Ask a hundred different precious metals investors why they hold gold or silver and, while you may not get a hundred different answers, you’ll certainly get more than one. That’s because there are many different reasons why people own precious metals. Among those reasons; protection against inflation, bank or financial system failures, currency turmoil, unsustainable government debt and money supply growth, stock or bond market collapse and perhaps some combination of all these reasons.

While I can understand these reasons and don’t have any real dispute that they may prove to provide the protection desired; all are far removed from the reason I hold and continue to buy silver. I own silver because I feel it will perform better than any other investment I am aware of, including gold. Although I am not driven by a desire for money at all costs; I am convinced that if you are going to make an investment, it should be the best investment possible. Quite simply, I believe that silver will make more money, by far, than any other investment almost regardless of future circumstances.

It is one thing to say that silver will be the best investment over the next several years, but yet another to back that up and explain why I expect that to be the case.
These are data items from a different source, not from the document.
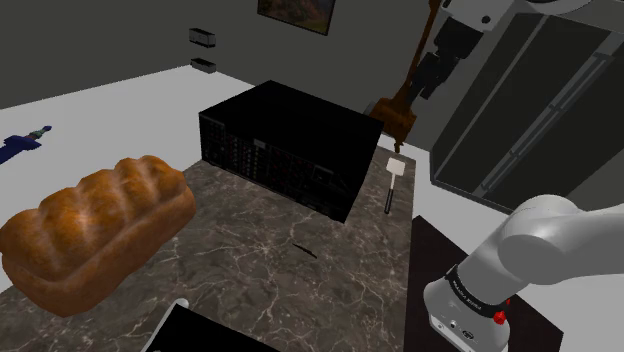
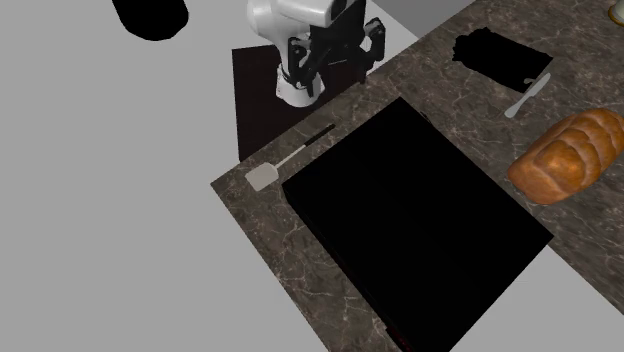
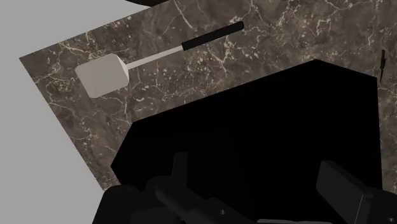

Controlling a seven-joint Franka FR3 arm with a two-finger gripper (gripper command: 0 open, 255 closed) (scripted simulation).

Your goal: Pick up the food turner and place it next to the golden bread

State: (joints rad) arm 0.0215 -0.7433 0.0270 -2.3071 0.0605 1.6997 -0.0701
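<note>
The food turner [image 1: 393, 180] has a pale square blade and a black handle. It lies on the dark marble counter [image 1: 260, 270] in the strip beside the big black box [image 1: 285, 145]. It also appears near the counter's corner in the second exterior view [image 2: 290, 158] and ahead of the fingers in the wrist view [image 3: 127, 63]. The golden-brown bread loaf [image 1: 95, 230] sits on the counter's other side, past the box [image 2: 570, 155]. My gripper [image 1: 425, 80] hangs high above the turner's end of the counter. It is open [image 3: 261, 181], its fingers [image 3: 343, 188] apart over the black box with nothing between them.
The black box [image 2: 410, 220] takes up the counter's middle, between turner and bread. A pale knife [image 2: 528, 97] and a black flat object [image 2: 495, 55] lie near the loaf. A brown wooden object [image 1: 395, 112] stands behind the counter. A dark mat [image 1: 440, 250] lies by the stand.
</note>
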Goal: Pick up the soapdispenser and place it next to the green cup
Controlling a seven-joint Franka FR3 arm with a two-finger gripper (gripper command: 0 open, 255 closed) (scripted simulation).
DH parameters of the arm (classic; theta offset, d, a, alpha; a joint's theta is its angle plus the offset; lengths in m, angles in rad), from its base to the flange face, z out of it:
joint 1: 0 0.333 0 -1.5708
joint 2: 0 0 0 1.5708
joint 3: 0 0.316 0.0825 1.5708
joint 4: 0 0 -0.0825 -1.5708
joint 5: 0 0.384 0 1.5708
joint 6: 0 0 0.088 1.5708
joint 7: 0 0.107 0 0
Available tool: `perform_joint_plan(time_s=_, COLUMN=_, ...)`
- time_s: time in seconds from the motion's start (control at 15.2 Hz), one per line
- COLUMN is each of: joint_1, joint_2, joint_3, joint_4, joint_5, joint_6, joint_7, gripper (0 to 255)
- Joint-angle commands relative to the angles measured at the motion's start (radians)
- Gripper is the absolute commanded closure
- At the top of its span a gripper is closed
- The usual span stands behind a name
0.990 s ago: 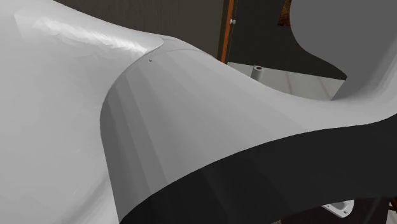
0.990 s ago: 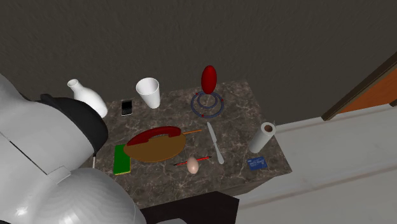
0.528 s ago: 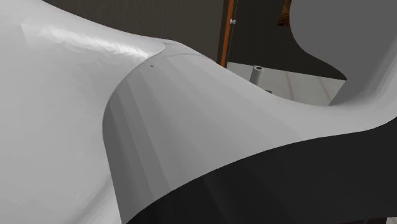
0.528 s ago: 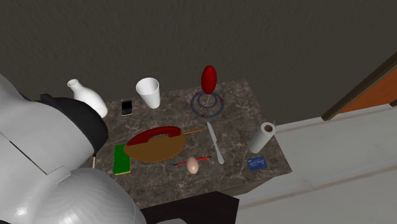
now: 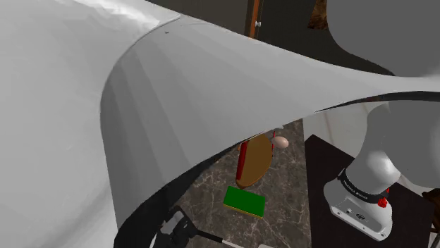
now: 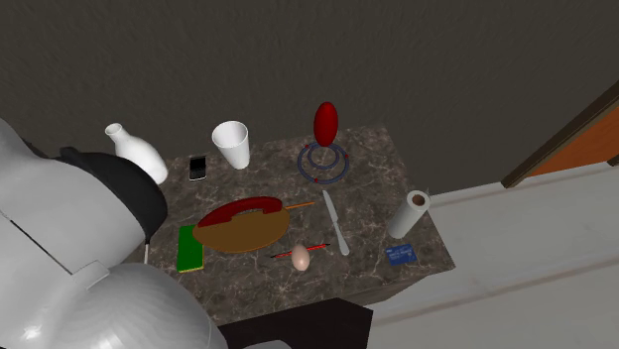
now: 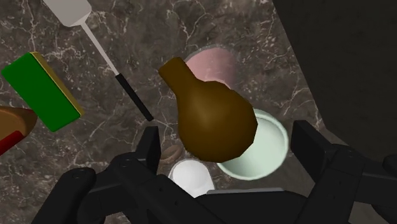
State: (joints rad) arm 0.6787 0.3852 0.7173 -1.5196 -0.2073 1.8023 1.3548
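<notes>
White arm looming large; black gripper (fingers well apart) facing down

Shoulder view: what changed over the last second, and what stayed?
The arm lifted toward the shoulder view's top, uncovering the table, green sponge, brown board and egg. In the second exterior view, the tabletop things stayed put.

Marbled table: egg, paper roll, green block, maybe sponge.

Dark marble table (white-veined) against a dark wall, pale floor.
</notes>
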Motion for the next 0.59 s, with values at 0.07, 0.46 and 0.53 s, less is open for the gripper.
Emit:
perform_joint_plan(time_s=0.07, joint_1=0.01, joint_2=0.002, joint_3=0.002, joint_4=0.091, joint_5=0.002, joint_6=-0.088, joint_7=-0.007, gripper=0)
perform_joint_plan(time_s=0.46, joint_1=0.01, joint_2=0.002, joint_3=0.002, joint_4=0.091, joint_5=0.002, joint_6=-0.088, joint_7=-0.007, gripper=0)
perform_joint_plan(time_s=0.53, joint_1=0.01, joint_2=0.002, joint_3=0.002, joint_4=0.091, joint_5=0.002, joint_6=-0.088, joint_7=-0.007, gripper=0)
The simple reason is because I think silver will go into an extreme physical shortage on a wholesale level. If there is anything that can drive the price of a commodity to the stratosphere it is surely a physical shortage. War time, peace time, any time there has ever been a shortage of any commodity, the price has soared to levels that ration remaining available supplies. The price of silver will behave the same way when a wholesale shortage hits.

The inevitable shortage was the thing that first attracted me to silver 25 years ago. Some might say that’s a long time to wait for a shortage, but there are some very special circumstances that explain why the timetable for a silver shortage has been drawn out. For one thing, silver has been mined and produced in great quantities for many hundreds of years and tremendous inventories were accumulated above ground. It’s hard to conceive of a shortage in the presence of massive inventories. Certainly, throughout history, there has never been a silver shortage, so if a silver shortage develops, it will be unprecedented and that will add to the emotional and panic-buying intensity that accompanies any commodity shortage.
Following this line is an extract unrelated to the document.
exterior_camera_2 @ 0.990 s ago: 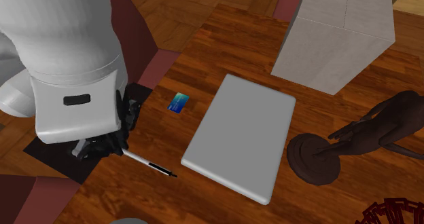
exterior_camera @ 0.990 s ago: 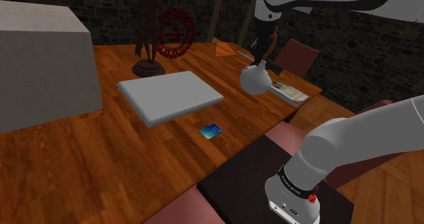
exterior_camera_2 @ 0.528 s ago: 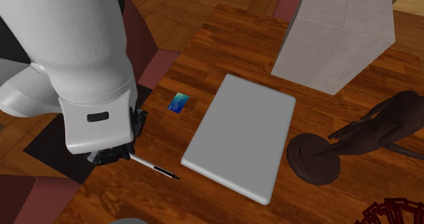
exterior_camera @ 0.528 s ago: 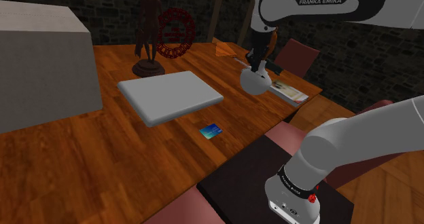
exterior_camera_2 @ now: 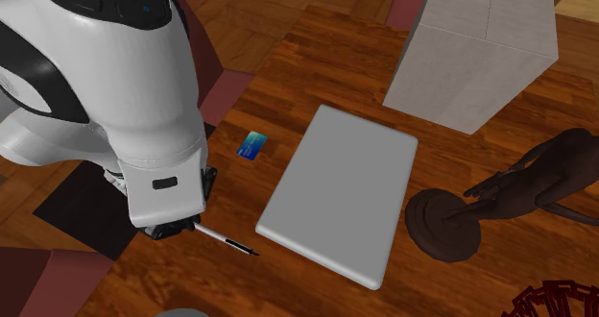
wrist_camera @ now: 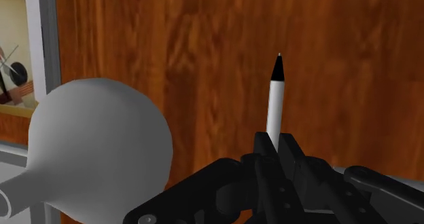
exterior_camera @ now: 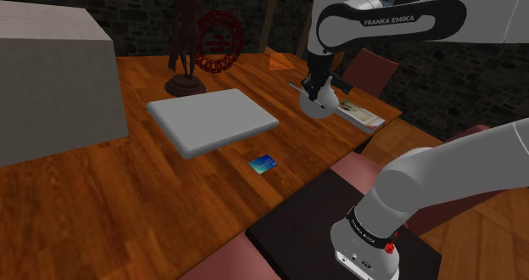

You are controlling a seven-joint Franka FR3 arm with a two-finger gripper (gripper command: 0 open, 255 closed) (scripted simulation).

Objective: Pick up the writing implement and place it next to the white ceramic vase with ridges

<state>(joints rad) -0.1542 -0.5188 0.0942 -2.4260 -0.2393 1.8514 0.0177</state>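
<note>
My gripper [wrist_camera: 275, 146] is shut on a white pen [wrist_camera: 274, 102] with a black tip, which sticks out past the fingertips over the wooden table [wrist_camera: 204, 46]. Close beside the pen lies a plain grey-white round vase [wrist_camera: 95, 148] with a narrow neck; no ridges show on it. In the shoulder view the gripper [exterior_camera: 315, 86] hangs right at the vase [exterior_camera: 320, 109], near the table's far right side. In the second exterior view the pen [exterior_camera_2: 228, 240] pokes out from under the white hand just above the wood.
A flat grey slab [exterior_camera: 212, 121] lies mid-table with a small blue card [exterior_camera: 264, 164] in front of it. A dark statue [exterior_camera: 185, 41], a red wheel-like ornament [exterior_camera: 219, 41] and a big grey box [exterior_camera: 51, 75] stand behind. A magazine [exterior_camera: 360, 115] lies by the vase.
The arm has swung lower and carried the pen along; in the second exterior view hand and pen have shifted slightly right. The vase stays where it was.
</note>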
Starting around 100 years ago, the world developed an insatiable appetite for silver as an industrial material once it was discovered that the metal had physical and chemical properties more varied and vital than any other metal. Those properties included silver being the best conductor of electricity, the best transfer agent for heat, the best reflector of light, the most diverse medical properties and chemical properties that ranged from making photography possible to use as a catalyst for other important chemical production.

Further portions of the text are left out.